Pode ser somente uma pose estratégica de eterno aprendiz, num terreno dominado por titãs como Rubem Braga, Paulo Mendes Campos e Fernando Sabino. Mas o efeito que consegue Joaquim está além de uma mera "cachaça em palavras". Ele pôs no liquidificador influências tão distintas como Beatles, beatniks, new journalism, poetas modernistas, tropicália, o melhor da crônica brasileira e as trabalhou durante 35 anos como jornalista.

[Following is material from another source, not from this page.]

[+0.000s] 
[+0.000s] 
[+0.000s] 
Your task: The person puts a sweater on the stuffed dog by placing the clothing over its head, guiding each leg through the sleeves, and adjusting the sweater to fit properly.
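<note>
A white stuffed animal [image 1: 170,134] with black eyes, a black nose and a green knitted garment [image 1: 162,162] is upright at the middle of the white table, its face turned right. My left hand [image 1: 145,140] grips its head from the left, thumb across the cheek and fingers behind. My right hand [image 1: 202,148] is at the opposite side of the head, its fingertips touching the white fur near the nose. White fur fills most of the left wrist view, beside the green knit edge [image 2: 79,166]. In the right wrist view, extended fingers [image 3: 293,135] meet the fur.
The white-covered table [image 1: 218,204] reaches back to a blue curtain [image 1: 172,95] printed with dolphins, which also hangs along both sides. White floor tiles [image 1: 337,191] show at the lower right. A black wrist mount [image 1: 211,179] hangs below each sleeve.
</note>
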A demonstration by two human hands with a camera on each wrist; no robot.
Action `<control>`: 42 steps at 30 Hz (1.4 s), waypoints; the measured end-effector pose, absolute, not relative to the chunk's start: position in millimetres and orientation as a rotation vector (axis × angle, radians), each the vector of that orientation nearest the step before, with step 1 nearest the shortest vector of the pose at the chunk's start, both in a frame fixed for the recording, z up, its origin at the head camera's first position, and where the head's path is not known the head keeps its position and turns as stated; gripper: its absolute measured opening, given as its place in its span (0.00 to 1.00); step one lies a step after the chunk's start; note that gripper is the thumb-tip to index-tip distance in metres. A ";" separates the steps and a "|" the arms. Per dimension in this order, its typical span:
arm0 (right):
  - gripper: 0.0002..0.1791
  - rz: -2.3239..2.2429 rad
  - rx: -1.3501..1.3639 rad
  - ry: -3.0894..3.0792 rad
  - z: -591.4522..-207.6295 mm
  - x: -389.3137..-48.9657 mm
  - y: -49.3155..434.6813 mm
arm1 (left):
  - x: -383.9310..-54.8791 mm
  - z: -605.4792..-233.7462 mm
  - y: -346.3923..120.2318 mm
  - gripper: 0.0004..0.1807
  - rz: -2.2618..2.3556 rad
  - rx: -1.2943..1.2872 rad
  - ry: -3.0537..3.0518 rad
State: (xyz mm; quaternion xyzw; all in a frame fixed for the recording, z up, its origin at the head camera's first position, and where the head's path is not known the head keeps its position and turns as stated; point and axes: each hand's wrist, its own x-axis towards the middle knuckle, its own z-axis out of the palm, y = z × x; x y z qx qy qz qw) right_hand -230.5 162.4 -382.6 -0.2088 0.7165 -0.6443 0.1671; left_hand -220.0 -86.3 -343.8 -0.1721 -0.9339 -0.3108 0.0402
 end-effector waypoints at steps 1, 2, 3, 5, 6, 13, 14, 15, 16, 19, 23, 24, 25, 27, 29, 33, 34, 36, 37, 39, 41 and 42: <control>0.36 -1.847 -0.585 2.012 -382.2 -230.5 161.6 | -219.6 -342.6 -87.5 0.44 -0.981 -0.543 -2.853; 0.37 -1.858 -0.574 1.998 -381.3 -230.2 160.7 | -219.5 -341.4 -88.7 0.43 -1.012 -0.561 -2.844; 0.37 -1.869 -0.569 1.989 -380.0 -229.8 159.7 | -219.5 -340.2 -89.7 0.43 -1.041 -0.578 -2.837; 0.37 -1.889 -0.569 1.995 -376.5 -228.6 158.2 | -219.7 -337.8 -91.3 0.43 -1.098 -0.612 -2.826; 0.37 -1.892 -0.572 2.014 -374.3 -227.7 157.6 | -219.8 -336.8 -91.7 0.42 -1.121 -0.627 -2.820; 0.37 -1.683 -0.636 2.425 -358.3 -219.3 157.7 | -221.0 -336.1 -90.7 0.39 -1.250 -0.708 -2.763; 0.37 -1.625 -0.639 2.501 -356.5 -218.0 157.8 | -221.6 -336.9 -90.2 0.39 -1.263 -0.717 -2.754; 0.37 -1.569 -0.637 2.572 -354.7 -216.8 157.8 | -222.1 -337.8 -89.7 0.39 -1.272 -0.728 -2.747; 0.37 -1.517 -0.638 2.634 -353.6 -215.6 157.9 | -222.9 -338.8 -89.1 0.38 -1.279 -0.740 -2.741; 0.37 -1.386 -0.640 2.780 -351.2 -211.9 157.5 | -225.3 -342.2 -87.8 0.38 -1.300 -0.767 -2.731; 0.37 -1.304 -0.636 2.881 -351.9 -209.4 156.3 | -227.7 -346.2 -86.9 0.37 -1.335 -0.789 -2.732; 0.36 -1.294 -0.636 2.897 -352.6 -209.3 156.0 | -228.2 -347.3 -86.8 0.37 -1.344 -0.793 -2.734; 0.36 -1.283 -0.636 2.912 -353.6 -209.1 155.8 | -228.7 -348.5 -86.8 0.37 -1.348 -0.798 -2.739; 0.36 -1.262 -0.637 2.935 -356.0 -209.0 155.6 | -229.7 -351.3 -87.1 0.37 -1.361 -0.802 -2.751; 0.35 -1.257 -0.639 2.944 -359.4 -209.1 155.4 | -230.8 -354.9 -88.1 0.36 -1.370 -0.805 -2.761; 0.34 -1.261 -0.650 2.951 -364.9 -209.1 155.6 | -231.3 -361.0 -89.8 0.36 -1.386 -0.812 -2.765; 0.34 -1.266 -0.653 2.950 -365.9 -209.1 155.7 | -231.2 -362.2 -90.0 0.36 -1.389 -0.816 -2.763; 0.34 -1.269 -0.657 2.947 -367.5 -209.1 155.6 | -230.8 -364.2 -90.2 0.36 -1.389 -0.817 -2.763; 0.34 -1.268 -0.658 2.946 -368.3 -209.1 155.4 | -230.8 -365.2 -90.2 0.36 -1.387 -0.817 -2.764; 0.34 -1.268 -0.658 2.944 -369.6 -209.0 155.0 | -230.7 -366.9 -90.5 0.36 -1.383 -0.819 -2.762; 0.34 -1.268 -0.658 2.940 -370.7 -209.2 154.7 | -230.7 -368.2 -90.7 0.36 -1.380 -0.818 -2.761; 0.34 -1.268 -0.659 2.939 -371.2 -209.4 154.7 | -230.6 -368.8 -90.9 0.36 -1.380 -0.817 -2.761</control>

Com a régua e o compasso que o Rio de Janeiro lhe deu, Joaquim vai de borogodós e não-borogodós fazendo suas crônicas, enfatizando o não-convencional, as coisinhas miúdas para o homem comum, porém vitais para o olhar sensível do cronista. E o espaço é sempre a Cidade Maravilhosa, seja a de hoje, derramando tragédias por todos os poros, seja a da infância do cronista. E não poderia ser outro o lugar, pois o Rio "é uma cidade vocacionada para as coisas do comportamento, o manifesto das modas, a rua, a praia, a beleza das mulheres e do cenário", diz ele. Mas o seu lado barra pesada pode ser igualmente inspirador, desde que o cronista saiba como combinar gravidade e leveza. É nesse equilíbrio que reside o tom da crônica atual, segundo Joaquim. "Não cabe mais o lirismo, a poesia do Braga numa crônica de hoje".

Com base nesse princípio é que ele tece as suas crônicas. Há sempre um fato cotidiano a lhe ditar a inspiração, seja um breve diálogo com Gisele Bündchen, seja a lembrança do dia em que foi alvo de uma crítica de Grande Otelo, seja uma festa em que a estrela principal é Vera Fischer, numa das crônicas em que Joaquim declina uma de suas influências, Tom Wolfe, ao escandir as palavras de forma exagerada, como faz o mestre americano. Não existe o nada como inspiração. Há sempre um assunto, por mais fortuito e pequenino que seja, a lhe indicar o caminho. Joaquim poderia dizer "meninos, eu vi". Ele viu e contou, numa crônica impagável do livro, o encontro de Rubem Braga, Fernando Sabino, Otto Lara Rezende e Hélio Pellegrino, na festa do aniversário de 60 anos deste último.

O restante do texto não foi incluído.